[Entries taken from a collection]
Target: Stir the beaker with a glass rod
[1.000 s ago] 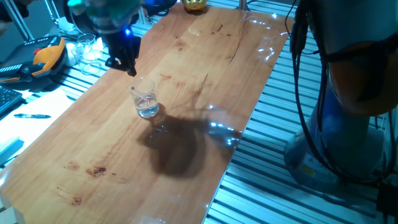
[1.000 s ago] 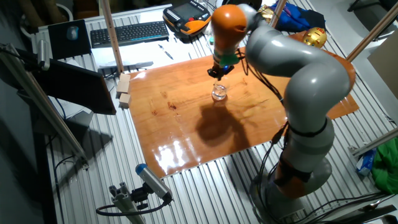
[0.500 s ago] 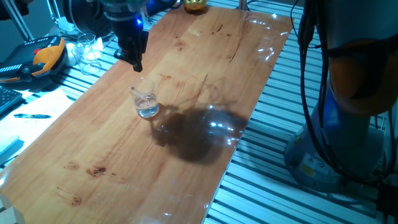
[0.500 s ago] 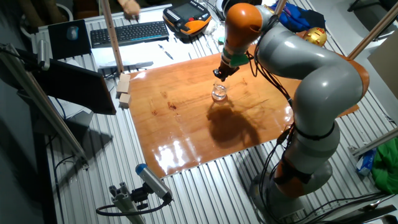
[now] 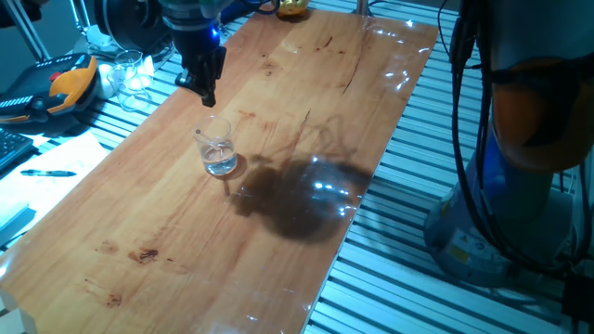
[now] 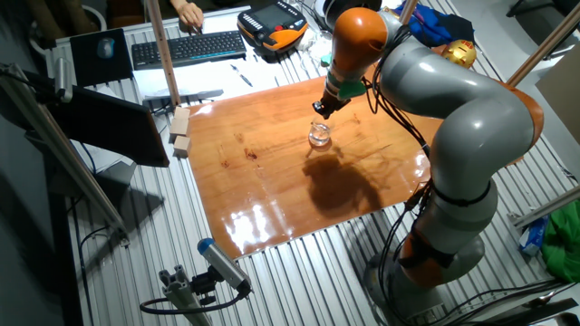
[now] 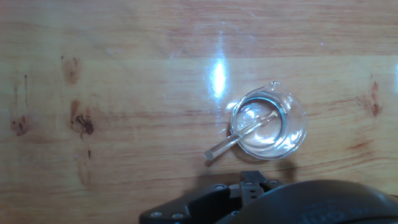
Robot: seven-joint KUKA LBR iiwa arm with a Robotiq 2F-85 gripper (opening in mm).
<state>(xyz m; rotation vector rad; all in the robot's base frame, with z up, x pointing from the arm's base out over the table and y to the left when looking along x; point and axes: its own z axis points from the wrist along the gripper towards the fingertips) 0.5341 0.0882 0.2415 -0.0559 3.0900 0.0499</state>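
My hand [image 5: 206, 96] has slid over above the beaker [image 5: 218, 154], the rod [image 7: 241, 133] leans inside just below me, and I cannot tell if my fingers are wide or narrow, so grabbing comes next

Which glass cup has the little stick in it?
The beaker alone on the wooden table, below the gripper. The glass rod leans inside. The glasses off the table's edge show none.

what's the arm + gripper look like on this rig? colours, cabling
The arm has bulky silver-grey rounded links with orange joint sections. Black cables run loose along it and down to the base. The gripper is small and black, with a blue-lit ring on the wrist above it. Its fingers are too dark to make out.
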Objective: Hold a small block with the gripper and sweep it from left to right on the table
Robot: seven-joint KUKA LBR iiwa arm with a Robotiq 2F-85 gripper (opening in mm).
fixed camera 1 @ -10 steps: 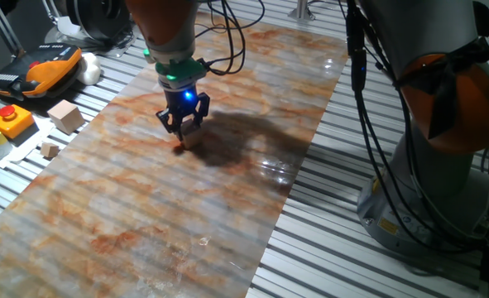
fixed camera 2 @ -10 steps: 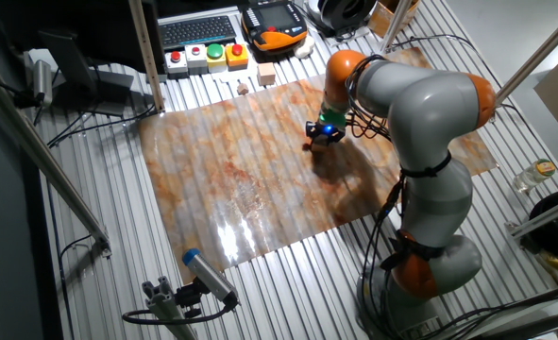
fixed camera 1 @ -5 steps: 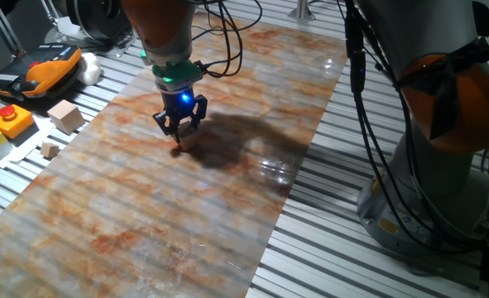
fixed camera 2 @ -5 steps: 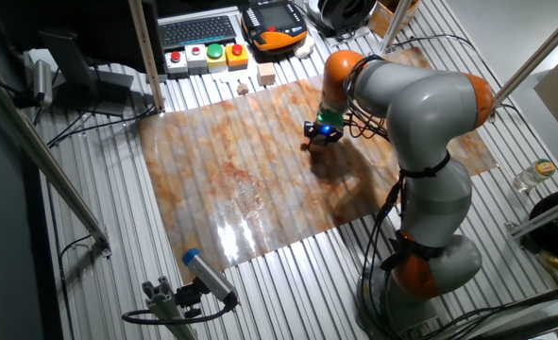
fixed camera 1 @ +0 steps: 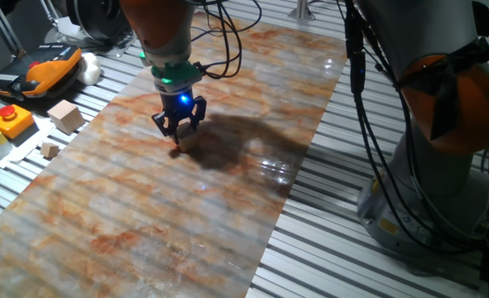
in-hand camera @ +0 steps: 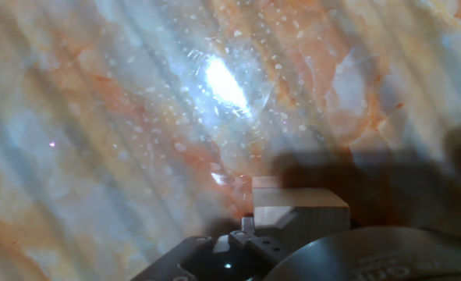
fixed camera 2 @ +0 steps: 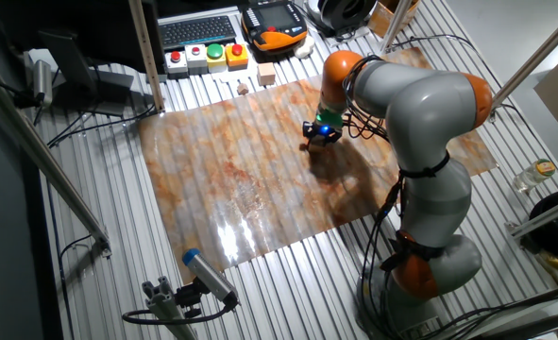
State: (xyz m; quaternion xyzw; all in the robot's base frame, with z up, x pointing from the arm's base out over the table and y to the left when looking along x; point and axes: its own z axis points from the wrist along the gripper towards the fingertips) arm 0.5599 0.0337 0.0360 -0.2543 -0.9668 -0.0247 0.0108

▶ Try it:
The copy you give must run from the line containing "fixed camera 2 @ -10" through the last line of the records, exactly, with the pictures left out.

▶ The completed task:
fixed camera 2 @ -10 steps: 
fixed camera 1 @ -5 steps: 
fixed camera 2 @ -5 steps: 
fixed camera 1 @ +0 steps: 
in-hand camera @ +0 steps: 
fixed camera 2 @ +0 steps: 
State: (xyz m; quaternion xyzw; all in the robot's base frame, with z up, x pointing from the arm's base out over the table and y to the left when looking along x; point and axes: its own z axis points from the wrist along the gripper towards the fingertips) arm 0.5599 0.0337 0.0360 -0.2543 -0.9668 -0.0247 0.0108

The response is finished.